Anton Hofreiter (Die Grünen), Vorsitzender des Europaausschusses im Bundestag, sprach mit Marietta Slomka am Dienstag (27. Februar) im "heute journal" von einem "offensichtlich" zerrütteten Verhältnis der beiden. Er warf dem französischen Präsidenten Verunsicherung vor und übte auch scharfe Kritik an Olaf Scholz. Er sagte, dass man auch die Lieferung von "Waffensystemen nicht ausschließen soll". Seiner Aussage nach hat Olaf Scholz "unverantwortlich" gehandelt. Laut Hofreiter muss man Putin mit "Härte" gegenüber treten, erst dann könne es Frieden geben. Hofreiter nannte Scholz' Absage im ZDF "eine Geste der Schwäche gegenüber (dem russischen Präsidenten Wladimir) Putin, die ganz krass ist". "Das ist ja direkt eine Einladung an Putin, weitere Länder anzugreifen, nach dem Motto: 'Wir können nichts tun, wir sind eh schwach.'" Er erwarte von Macron und Scholz, "dass sie angesichts dieser schwierigen Lage ernsthaft vorgehen und sich einigen". 

Hofreiter warnt vor Putin: Scholz' Schwäche macht Europa zum Sicherheitsrisiko?
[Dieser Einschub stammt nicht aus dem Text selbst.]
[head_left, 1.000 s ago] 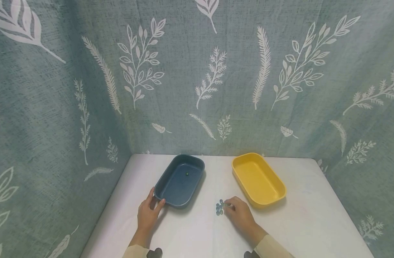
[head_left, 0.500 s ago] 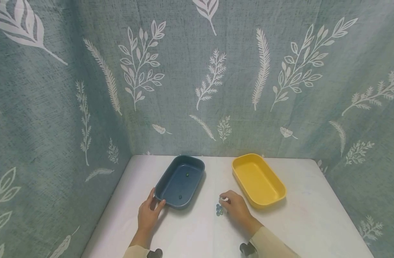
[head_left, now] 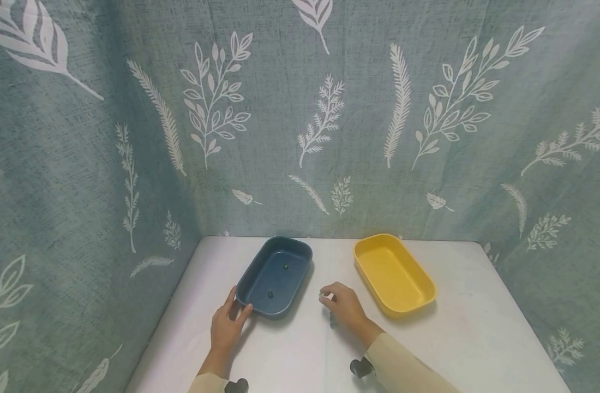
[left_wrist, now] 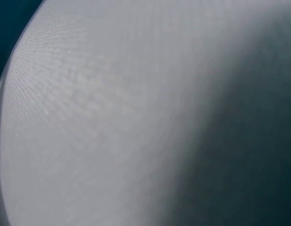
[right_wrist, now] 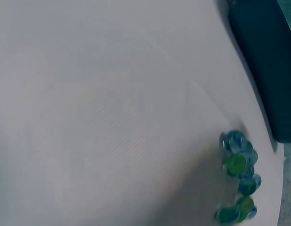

"Die FDP und die Grünen-Vizevorsitzende gehen noch etwas weiter", sagt Slomka. "Sie bezichtigen ihn im Prinzip einer Falschaussage", erklärt die ZDF-Moderatorin. Lässt sich danach noch in der Koalition gemeinsam arbeiten, "wenn das so weit geht", will sie von Hofreiter wissen, "nein zu Taurus zu sagen." Was der Bundeskanzler sagte, stimme laut den Politikern nicht. Scholz' Aussage, für den Einsatz seien Bundeswehrsoldaten nötig, nannte der Grünen-Politiker "offensichtlich falsch". Denn Südkorea habe auch Taurus' und brauche dafür keine Bundeswehrsoldaten. "Für alle die sich auskennen, sagt er erkennbar die Unwahrheit". Für ihn sei "dieses "Signal der Schwäche" ein "noch größeres Problem". Dadurch kommt es zu einem "Sicherheitsrisiko für ganz Europa, und auch für Deutschland", sagt Hofreiter. Scholz wolle vor allem nicht die Kontrolle darüber verlieren, was die Bundeswehr mit den Taurus-Flugkörpern macht. Das seien die "haltlosen Ängste des Kanzlers, die die Ukraine weiter in Schwierigkeiten bringen", antwortete Hofreiter. Die ukrainischen Streitkräfte hätten sich immer an die Vorgaben gehalten und Waffen nur auf ihrem Gebiet genutzt, so der Grünen-Politiker. "Entweder er (Scholz, Anm. d. Red.) will nicht kontrollieren oder hat kein Vertrauen in die Ukrainer." Scholz argumentierte damit, dass Frankreich und Großbritannien zwei Atommächte seien und somit in einer ganz anderen Position als Deutschland seien, sagt Slomka. Mit der "Atomfrage" fällt Scholz auf das "gefährliche Narrativ" von Putin herein, meint Hofreiter. Für ihn sei klar: Scholz hat an der falschen SPD-Politik der letzten 20 Jahre festgehalten und müsse mehr Klarheit zeigen. Denn so lässt sich Putin zurückdrängen, sagt er. Mit "Schwäche" gelingt das nicht. In der Auseinandersetzung mit Putin brauche man keine "kindischen Streitereien", sondern Führungskraft, betont der Grünen-Politiker. "Und die hat der Kanzler mal wieder nicht gezeigt mit seiner Entscheidung."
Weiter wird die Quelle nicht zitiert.